** Supplied data follows **

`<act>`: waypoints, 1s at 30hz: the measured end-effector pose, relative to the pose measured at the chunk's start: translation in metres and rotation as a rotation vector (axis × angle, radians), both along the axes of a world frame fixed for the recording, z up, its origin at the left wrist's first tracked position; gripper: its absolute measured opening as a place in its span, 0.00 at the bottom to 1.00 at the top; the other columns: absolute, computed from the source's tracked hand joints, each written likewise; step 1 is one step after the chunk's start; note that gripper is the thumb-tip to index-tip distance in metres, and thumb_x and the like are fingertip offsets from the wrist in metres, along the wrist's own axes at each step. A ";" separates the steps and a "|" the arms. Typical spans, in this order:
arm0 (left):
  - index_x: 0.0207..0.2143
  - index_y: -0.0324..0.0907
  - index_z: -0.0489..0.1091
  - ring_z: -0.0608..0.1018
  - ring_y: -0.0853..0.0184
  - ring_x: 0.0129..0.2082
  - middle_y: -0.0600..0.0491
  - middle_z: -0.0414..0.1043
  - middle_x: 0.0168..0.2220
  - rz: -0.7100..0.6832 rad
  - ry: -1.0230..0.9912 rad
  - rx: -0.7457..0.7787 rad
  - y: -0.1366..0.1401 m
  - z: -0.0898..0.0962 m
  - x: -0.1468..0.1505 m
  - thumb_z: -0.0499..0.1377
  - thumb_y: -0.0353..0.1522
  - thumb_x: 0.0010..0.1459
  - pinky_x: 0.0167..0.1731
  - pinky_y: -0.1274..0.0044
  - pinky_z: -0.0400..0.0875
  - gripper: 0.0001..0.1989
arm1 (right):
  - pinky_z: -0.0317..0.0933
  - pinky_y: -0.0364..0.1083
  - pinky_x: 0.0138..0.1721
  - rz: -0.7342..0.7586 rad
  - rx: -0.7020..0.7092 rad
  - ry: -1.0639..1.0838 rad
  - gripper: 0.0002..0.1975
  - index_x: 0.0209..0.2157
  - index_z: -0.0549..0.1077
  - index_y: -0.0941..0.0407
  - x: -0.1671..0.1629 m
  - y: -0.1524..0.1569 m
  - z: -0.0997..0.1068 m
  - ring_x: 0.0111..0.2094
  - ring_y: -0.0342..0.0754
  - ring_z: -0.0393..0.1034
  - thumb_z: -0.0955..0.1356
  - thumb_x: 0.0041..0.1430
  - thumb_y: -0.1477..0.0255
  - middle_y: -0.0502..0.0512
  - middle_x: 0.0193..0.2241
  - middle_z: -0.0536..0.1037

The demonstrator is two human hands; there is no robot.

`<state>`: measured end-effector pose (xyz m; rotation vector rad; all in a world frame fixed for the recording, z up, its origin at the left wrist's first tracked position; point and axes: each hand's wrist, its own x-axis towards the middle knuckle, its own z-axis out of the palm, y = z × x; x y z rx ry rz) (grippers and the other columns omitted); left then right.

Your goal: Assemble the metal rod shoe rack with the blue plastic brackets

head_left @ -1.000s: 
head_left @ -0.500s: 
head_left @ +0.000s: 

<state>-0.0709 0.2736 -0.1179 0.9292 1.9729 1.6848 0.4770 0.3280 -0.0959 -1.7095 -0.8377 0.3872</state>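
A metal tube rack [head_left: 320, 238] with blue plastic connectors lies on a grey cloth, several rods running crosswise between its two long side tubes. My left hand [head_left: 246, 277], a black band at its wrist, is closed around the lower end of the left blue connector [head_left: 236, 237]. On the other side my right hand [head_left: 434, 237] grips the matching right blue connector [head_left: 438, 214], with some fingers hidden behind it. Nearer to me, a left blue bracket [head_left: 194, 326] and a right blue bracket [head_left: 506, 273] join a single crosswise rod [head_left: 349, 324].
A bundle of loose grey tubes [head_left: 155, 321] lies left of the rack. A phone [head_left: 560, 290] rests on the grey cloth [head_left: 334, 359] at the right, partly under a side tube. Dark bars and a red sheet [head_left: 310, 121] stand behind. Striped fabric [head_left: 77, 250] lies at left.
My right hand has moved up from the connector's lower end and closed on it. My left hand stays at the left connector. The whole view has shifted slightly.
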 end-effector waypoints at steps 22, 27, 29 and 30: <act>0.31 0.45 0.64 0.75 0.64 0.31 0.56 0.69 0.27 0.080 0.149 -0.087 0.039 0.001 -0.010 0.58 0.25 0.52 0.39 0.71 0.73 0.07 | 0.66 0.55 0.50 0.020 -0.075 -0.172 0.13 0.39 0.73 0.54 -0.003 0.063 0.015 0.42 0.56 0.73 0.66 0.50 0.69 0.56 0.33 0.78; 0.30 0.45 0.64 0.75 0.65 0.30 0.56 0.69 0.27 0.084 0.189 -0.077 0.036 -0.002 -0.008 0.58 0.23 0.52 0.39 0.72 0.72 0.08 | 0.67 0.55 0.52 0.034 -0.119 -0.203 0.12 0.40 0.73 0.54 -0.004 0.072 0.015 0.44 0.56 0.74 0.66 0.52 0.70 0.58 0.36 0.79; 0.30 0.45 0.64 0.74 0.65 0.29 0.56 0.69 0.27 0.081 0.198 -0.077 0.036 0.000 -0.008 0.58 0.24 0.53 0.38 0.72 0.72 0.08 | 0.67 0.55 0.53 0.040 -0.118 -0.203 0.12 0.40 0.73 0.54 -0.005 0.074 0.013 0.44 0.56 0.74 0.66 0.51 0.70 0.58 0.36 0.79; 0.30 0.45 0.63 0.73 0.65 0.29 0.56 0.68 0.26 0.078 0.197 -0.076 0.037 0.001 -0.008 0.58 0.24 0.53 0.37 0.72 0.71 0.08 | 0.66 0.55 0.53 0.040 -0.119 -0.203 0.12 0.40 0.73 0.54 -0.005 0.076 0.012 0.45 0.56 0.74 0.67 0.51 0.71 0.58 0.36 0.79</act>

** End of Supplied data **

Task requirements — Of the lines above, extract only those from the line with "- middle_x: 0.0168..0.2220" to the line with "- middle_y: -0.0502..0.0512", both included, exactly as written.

Solution to this exercise —
  - middle_x: 0.0168..0.2220
  - rz: -0.7100..0.6832 rad
  - ry: -1.0230..0.9912 rad
  - rx: -0.7457..0.7787 rad
  - y: -0.1366..0.1401 m
  - z: -0.0898..0.0962 m
  - x: -0.1468..0.1505 m
  - thumb_z: -0.0499..0.1377
  - thumb_y: -0.0353..0.1522
  - thumb_x: 0.0010..0.1459
  - pinky_x: 0.0167..0.1731
  - pinky_y: -0.1274..0.0044
  - pinky_z: -0.0400..0.0875
  - gripper: 0.0001..0.1989
arm1 (right):
  - pinky_z: -0.0317..0.0933
  - pinky_y: -0.0364..0.1083
  - pinky_x: 0.0138..0.1721
  - rz: -0.7342..0.7586 rad
  - rx: -0.7020..0.7092 rad
  - ry: -1.0639..1.0838 rad
  - gripper: 0.0002..0.1975
  - index_x: 0.0209..0.2157
  - index_z: -0.0549..0.1077
  - index_y: -0.0941..0.0407
  - x: -0.1671..0.1629 m
  - y: -0.1524..0.1569 m
  - z: -0.0997..0.1068 m
  - ring_x: 0.0111..0.2094
  - ring_y: -0.0342..0.0754
  - ring_z: -0.0393..0.1034
  - thumb_z: -0.0955..0.1356
  - thumb_x: 0.0041..0.1430
  - thumb_y: -0.1477..0.0255
  - middle_y: -0.0502..0.0512

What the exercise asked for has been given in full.